The results were mixed. In the main, the Bosnian parts chose conciliatory pluralist candidates whilst the Serbian and Croat parts chose hard-line nationalist. This fits in with various analysts’ views that opinions in Republica Sprska are hardening, and there is an increasing appetite to split from the Federation. However this hides a lot of the detail in the results – there were pro-moderate moves amongst Serbs and Croats too, but the nationalists grabbed the headlines.
Firstly the presidency. The Serbs re-elected hard-line pro secession Nebojsa Radmanovic. The Croats re-elected the moderate Zeljko Komsic, and as he got the most votes overall he will chair the presidential council. In the biggest surprise of the night, moderate Bakir Izetbegovic beat hard-line incumbent Haris Silajdzic for the Bosnian presidency.

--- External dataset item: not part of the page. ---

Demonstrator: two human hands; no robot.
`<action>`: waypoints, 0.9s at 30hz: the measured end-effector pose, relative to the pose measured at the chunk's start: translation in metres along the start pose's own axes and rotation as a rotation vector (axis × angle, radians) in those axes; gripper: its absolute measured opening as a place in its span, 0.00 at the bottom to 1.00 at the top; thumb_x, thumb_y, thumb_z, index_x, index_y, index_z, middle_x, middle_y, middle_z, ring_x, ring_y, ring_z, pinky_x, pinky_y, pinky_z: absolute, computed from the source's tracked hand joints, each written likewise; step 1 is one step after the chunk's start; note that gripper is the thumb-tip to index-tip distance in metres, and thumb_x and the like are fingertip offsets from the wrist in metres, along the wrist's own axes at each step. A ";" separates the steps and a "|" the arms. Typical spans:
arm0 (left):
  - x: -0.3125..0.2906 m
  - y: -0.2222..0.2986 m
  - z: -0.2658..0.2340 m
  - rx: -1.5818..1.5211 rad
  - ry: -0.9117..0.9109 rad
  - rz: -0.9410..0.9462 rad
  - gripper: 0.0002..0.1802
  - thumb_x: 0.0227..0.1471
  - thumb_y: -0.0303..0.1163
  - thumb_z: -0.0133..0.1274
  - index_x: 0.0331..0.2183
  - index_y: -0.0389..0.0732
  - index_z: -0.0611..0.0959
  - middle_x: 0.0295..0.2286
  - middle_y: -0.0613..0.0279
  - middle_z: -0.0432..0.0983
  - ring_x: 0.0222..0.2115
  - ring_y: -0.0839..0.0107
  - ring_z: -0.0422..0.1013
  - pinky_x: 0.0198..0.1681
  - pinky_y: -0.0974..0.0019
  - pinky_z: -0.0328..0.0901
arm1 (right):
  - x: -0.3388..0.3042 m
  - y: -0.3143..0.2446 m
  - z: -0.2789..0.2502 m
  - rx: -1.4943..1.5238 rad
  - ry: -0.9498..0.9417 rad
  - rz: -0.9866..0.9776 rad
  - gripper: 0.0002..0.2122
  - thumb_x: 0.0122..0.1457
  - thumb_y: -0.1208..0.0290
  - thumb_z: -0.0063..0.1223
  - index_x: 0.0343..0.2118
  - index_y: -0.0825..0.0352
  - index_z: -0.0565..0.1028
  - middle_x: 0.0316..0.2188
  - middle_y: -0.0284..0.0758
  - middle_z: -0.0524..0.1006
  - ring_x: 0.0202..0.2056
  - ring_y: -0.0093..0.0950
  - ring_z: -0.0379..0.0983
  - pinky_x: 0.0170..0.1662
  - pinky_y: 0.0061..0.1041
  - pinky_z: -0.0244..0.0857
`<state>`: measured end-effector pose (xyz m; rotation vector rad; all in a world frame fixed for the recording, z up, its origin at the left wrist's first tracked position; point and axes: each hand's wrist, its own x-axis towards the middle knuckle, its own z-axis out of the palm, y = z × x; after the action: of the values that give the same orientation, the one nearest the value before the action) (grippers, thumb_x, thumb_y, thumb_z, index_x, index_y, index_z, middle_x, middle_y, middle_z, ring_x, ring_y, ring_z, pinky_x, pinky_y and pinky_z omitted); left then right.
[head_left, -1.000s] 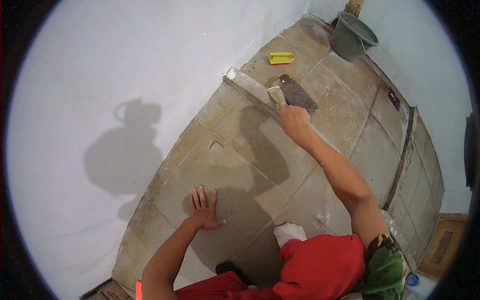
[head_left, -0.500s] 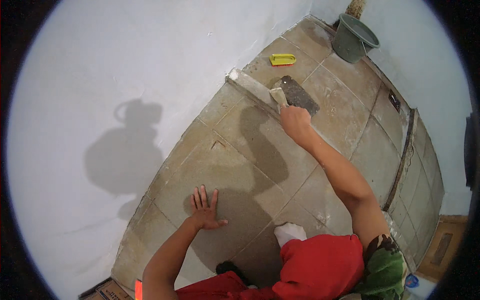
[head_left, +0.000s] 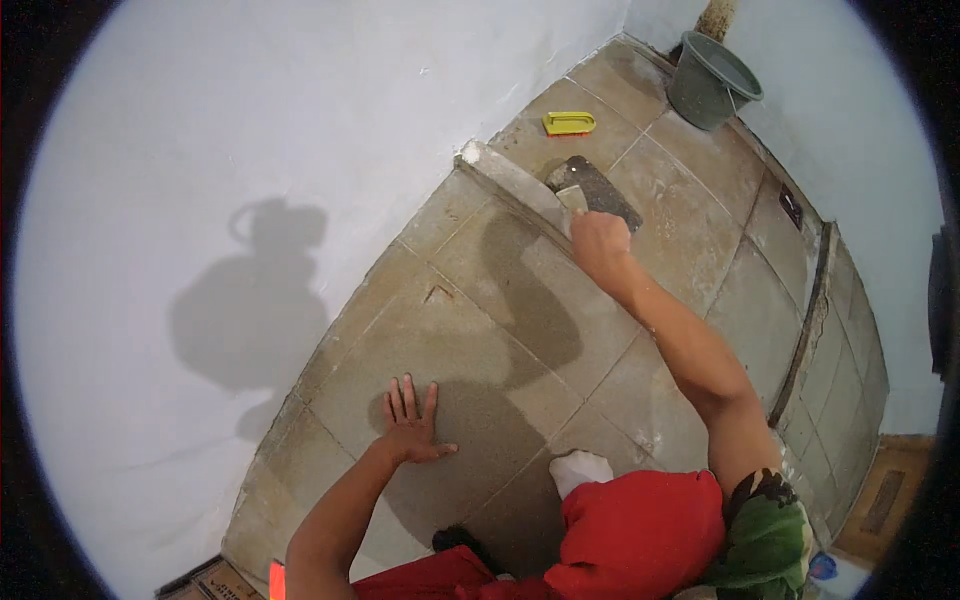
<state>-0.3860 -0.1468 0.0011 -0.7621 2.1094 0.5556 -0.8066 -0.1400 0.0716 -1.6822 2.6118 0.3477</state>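
My right hand [head_left: 602,240] is closed around a putty knife, its handle hidden in my fist. The knife's pale, smeared blade [head_left: 572,198] points away from me, over the left edge of a dark rectangular plate [head_left: 608,196] with rounded corners. A small greyish patch of paste or dirt shows beside the plate's far left end. Whether the blade touches the plate, I cannot tell. Close to my body, my left hand [head_left: 410,428] lies palm down on the tiled floor [head_left: 460,335], fingers spread, holding nothing.
A low raised ledge [head_left: 515,185] runs from the white wall [head_left: 200,150] toward my right hand. Beyond it lie a yellow brush [head_left: 570,123] with red bristles and a grey bucket [head_left: 712,85] in the corner. A second ridge [head_left: 808,310] crosses the floor at right.
My right hand and the putty knife have shifted slightly right, bringing the blade back a little toward me. My left hand keeps its place on the floor.
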 end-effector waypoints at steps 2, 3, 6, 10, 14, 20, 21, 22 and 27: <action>0.000 0.003 -0.004 0.017 -0.015 -0.011 0.71 0.45 0.71 0.55 0.67 0.47 0.29 0.63 0.32 0.10 0.63 0.35 0.07 0.63 0.34 0.16 | -0.006 0.001 -0.004 0.044 0.001 0.030 0.11 0.60 0.72 0.50 0.42 0.66 0.80 0.30 0.42 0.83 0.34 0.36 0.83 0.31 0.33 0.75; 0.000 0.003 -0.003 0.013 -0.016 -0.016 0.71 0.45 0.71 0.55 0.67 0.47 0.29 0.63 0.32 0.10 0.63 0.35 0.07 0.63 0.34 0.16 | -0.014 -0.002 -0.005 0.081 0.048 0.029 0.13 0.60 0.72 0.49 0.46 0.66 0.78 0.29 0.42 0.82 0.33 0.37 0.82 0.30 0.34 0.75; 0.002 0.001 -0.001 -0.008 -0.016 -0.007 0.70 0.45 0.70 0.55 0.67 0.47 0.29 0.63 0.32 0.10 0.63 0.34 0.07 0.63 0.34 0.16 | -0.034 -0.012 0.008 0.132 0.101 -0.011 0.16 0.60 0.73 0.47 0.51 0.65 0.75 0.26 0.42 0.81 0.30 0.37 0.81 0.28 0.36 0.74; 0.002 0.001 -0.002 -0.023 -0.020 -0.008 0.70 0.46 0.70 0.55 0.67 0.47 0.29 0.63 0.31 0.09 0.62 0.34 0.06 0.63 0.34 0.15 | -0.028 -0.011 0.012 0.168 0.135 -0.150 0.16 0.61 0.74 0.44 0.52 0.63 0.75 0.25 0.41 0.80 0.27 0.39 0.80 0.27 0.39 0.73; 0.002 0.001 -0.002 -0.011 -0.025 -0.004 0.70 0.46 0.70 0.54 0.67 0.46 0.28 0.62 0.31 0.07 0.61 0.34 0.04 0.63 0.34 0.15 | 0.017 -0.014 0.014 0.123 0.153 -0.213 0.15 0.61 0.74 0.44 0.50 0.62 0.76 0.25 0.40 0.80 0.29 0.39 0.80 0.29 0.40 0.74; 0.000 -0.002 0.000 0.000 -0.025 0.014 0.70 0.46 0.72 0.53 0.67 0.46 0.28 0.62 0.31 0.07 0.62 0.34 0.05 0.63 0.33 0.16 | 0.054 -0.041 0.003 -0.019 0.030 -0.230 0.17 0.64 0.70 0.45 0.55 0.65 0.72 0.25 0.41 0.80 0.28 0.40 0.80 0.28 0.40 0.73; 0.001 -0.003 0.001 -0.008 -0.024 0.011 0.70 0.46 0.72 0.53 0.67 0.46 0.28 0.62 0.31 0.07 0.62 0.34 0.05 0.63 0.33 0.16 | 0.053 -0.049 0.002 -0.068 0.035 -0.260 0.16 0.65 0.71 0.44 0.54 0.66 0.73 0.25 0.40 0.81 0.28 0.39 0.80 0.28 0.39 0.73; 0.001 -0.004 0.001 -0.014 -0.019 0.021 0.70 0.46 0.72 0.53 0.67 0.47 0.28 0.62 0.31 0.08 0.62 0.33 0.05 0.63 0.33 0.17 | 0.052 -0.056 0.002 -0.116 0.040 -0.289 0.15 0.65 0.71 0.43 0.53 0.67 0.74 0.25 0.39 0.81 0.28 0.38 0.81 0.27 0.37 0.73; 0.000 -0.004 0.000 -0.028 -0.015 0.016 0.68 0.47 0.71 0.53 0.67 0.49 0.29 0.63 0.31 0.09 0.62 0.33 0.07 0.63 0.33 0.17 | 0.043 -0.085 0.001 -0.111 0.032 -0.244 0.14 0.64 0.73 0.45 0.51 0.67 0.75 0.25 0.38 0.81 0.28 0.36 0.81 0.26 0.36 0.72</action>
<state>-0.3835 -0.1498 0.0010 -0.7559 2.0997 0.5988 -0.7485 -0.2124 0.0495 -2.0301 2.4100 0.4685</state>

Meanwhile seats in the executive seem to have not been finalised yet (update, they now have and are available on the Bosnia page). However it seems that in Republica Sprska, and for the Serbian seats, hard line virulent nationalist separatist Milorad Dodik and his SNSD were re-elected, but with a considerably reduced majority. The Croats largely seem to have voted for the nationalist Croat Democratic Union. Meanwhile amongst Bosnians the compromise Party for Democratic Action kept their top spot but there was a dramatic improvement for the multi-racial radically compromising Social Democrats – they may well have also received a fair few votes from Croats and Serbs living in Bosnian areas.
For all the hand wringing, the result is broadly a continuation of the status-quo – if not slightly better. At every level of every government there are a mixture of hardliners and moderates who are now going to have to work together – but that was the case before. There is a problem with militant Serb nationalism in Republica Sprska – but we knew that before Sunday week.

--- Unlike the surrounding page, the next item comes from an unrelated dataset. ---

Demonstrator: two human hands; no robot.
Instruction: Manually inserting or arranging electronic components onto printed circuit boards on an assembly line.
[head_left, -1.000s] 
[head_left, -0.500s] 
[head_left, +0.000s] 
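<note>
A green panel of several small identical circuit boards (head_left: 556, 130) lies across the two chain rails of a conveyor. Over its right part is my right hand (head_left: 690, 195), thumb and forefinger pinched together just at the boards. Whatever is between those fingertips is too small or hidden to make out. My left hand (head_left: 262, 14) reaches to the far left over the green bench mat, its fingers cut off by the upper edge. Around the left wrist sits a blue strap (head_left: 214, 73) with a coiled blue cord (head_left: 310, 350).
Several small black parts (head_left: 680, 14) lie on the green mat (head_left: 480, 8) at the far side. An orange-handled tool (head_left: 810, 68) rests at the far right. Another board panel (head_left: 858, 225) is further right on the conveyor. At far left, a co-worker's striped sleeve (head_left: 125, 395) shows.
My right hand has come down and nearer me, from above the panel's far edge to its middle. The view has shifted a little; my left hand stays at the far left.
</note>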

The real problem as I see it is not that Bosnia is so divided politically, but that it is so divided socially and culturally. These sobering demographic maps show just how ethnically mixed Bosnia was in 1991, and how segregated it was by 2006:
Latvia is thankfully more straight forward. A 100 seats are elected by Sainte-Laguë PR to their one parliament which elects one Prime Minister. Previously the centre-right parties had been ruling in a coalition with the help of green and farmers’ parties. Prior to these elections the centre right formalised their coalition into an alliance known as Unity whilst the centre-left went a step further and merged into a political party known as Harmony. The Greens and Farmers (note: whilst still Greens, Latvian Greens are considered centre-right, the party largely consisting of conservative agrarians) also formalised their alliance into a coalition, which they called the Union of Greens and Farmers, displaying the kind of creative originality for which farmers are famed. Meanwhile the far right was more fragmented – eventually clumping together into two alliances: “For a Good Latvia” and “The National Alliance”.

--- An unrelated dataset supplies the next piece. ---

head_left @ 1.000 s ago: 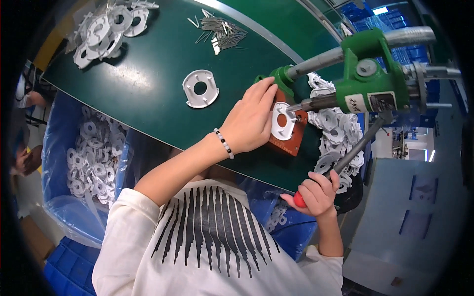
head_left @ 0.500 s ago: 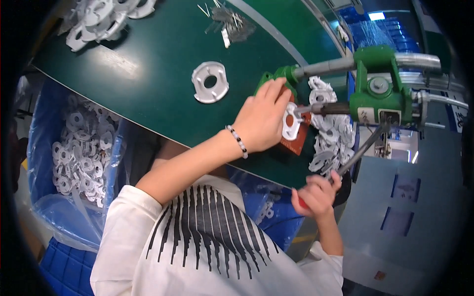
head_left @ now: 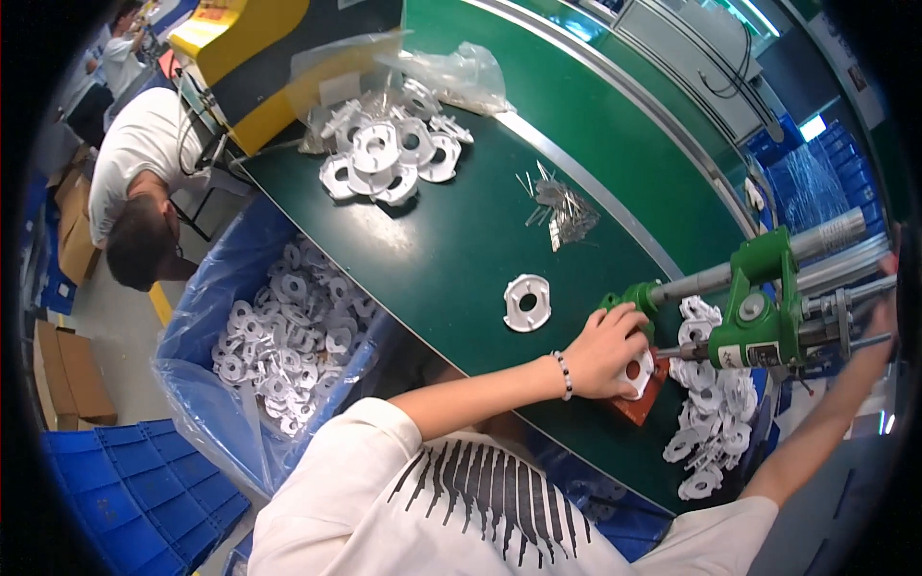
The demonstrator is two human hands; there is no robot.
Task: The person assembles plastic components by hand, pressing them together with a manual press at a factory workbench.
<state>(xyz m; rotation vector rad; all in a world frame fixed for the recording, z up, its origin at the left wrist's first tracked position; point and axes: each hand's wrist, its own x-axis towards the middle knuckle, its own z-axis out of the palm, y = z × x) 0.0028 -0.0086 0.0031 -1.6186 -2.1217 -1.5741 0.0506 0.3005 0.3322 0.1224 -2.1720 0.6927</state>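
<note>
My left hand (head_left: pixel 607 353) is closed on a white plastic ring part (head_left: pixel 638 372), pressing it onto the reddish-brown block (head_left: pixel 634 411) of a green hand press (head_left: pixel 759 312). The press's spindle points at that part from the right. At the far right my right arm reaches up beside the press, with my right hand (head_left: pixel 887 288) near the rim of the picture. Its fingers are dim and do not show clearly. A single white ring part (head_left: pixel 527 302) lies on the green table (head_left: pixel 451 278), left of my left hand.
White ring parts pile up (head_left: pixel 711 408) beside the press, and others (head_left: pixel 379 154) at the far left. Thin metal pins (head_left: pixel 567 213) lie toward the back. A blue-lined bin (head_left: pixel 182 379) of parts stands left, near blue crates (head_left: pixel 134 490). Another person (head_left: pixel 144 163) bends beyond it.
The view has swung left, bringing in the other person and a yellow-black machine. My right hand has gone from low on the press's lever up to the far right. My left hand stays at the block.
</note>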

These coalitions were all broadly successful; all benefiting from their alliances to pick up a clutch more seats. The exception was the far right who were virtually obliterated – losing 25 seats (a quarter of parliament). The result is a continuation of the status quo – the centre right propped up by the Greens and Farmers – but with the previously powerful far right now a political irrelevance and excluded. The centre-left could form a government with the Greens and Farmers if the latter agreed – they won’t yet, but it could be a useful bargaining chip in the years to come:
I promised you a look forward to Friday’s election in the Czech Republic, which makes me look silly. The elections were held early in March of this year – nothing is happening on Friday. The next elections are on October 23rd in Bahrain. They are going ahead – there’s already some stuff about it on my Bahrain page.
In the meantime enjoy every election campaign ad of the US mid terms so far.
Update: I now look even sillier: there are some limited elections in the Czech Republic this weekend but they don’t mean much. They are for the first round of the elections of a third of the largely powerless upper house. See the comments for more details.